SQL Server: How to shrink your DB Logs (without putting your job at risk)

This post is mostly a reminder for myself 🙂

When your SQL Server DB log files are growing and your disk is close to being full (or, as it happened this morning, fill up completely thus preventing any DB operation whatsoever, bringing the affected system down!) you need to shrink them.

What this means, basically, is that you create a backup (do NOT skip that!) and then you delete information that allows you to recover the database to any point in time before the backup. That’s what SET RECOVERY SIMPLE & DBCC SHRINKFILE do. And since you kept a backup, you no longer need this information. You don’t need it for operations after the backup though, that’s why we go back to full recovery mode with SET RECOVERY FULL at the end.

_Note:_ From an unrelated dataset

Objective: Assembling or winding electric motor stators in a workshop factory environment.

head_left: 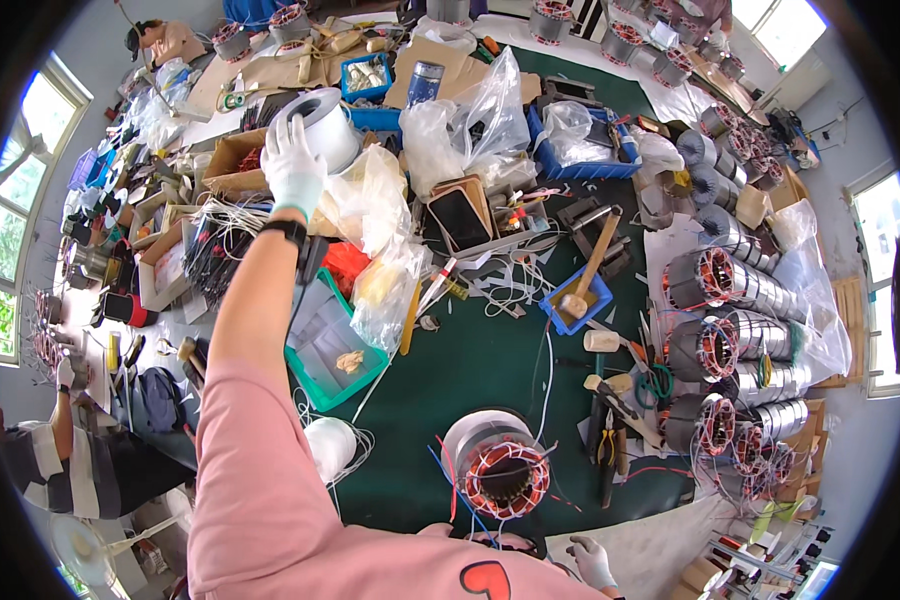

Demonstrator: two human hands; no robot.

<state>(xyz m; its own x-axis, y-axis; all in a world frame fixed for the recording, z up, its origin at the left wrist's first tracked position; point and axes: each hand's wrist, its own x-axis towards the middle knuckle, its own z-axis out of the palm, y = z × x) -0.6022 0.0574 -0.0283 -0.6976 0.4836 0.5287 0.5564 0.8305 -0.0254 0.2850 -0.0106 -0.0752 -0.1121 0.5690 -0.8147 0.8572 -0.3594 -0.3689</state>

So what you need is to login to your SQL Server with admin rights and:

USE DatabaseName
GO
BACKUP DATABASE DatabaseName
TO DISK = 'C:\dbbackup\DatabaseName.bak'
   WITH FORMAT,
      MEDIANAME = 'DatabaseNameBackups',
      NAME = 'Full Backup of DatabaseName';
GO
ALTER DATABASE DatabaseName SET RECOVERY SIMPLE;
GO
CHECKPOINT;
GO
DBCC SHRINKFILE ('DatabaseName_Log', 10);
GO
ALTER DATABASE DatabaseName SET RECOVERY FULL;
GO

Notice the 10 there -that’s the size, in MB, that the DB Log file will shrink to. You probably need to change that to match your DB needs. Also, the DatabaseName_Log is the logical name of your DB Log. You can find it in the DB properties. You probably also need to change the backup path from the example C:\dbbackup\DatabaseName.bak.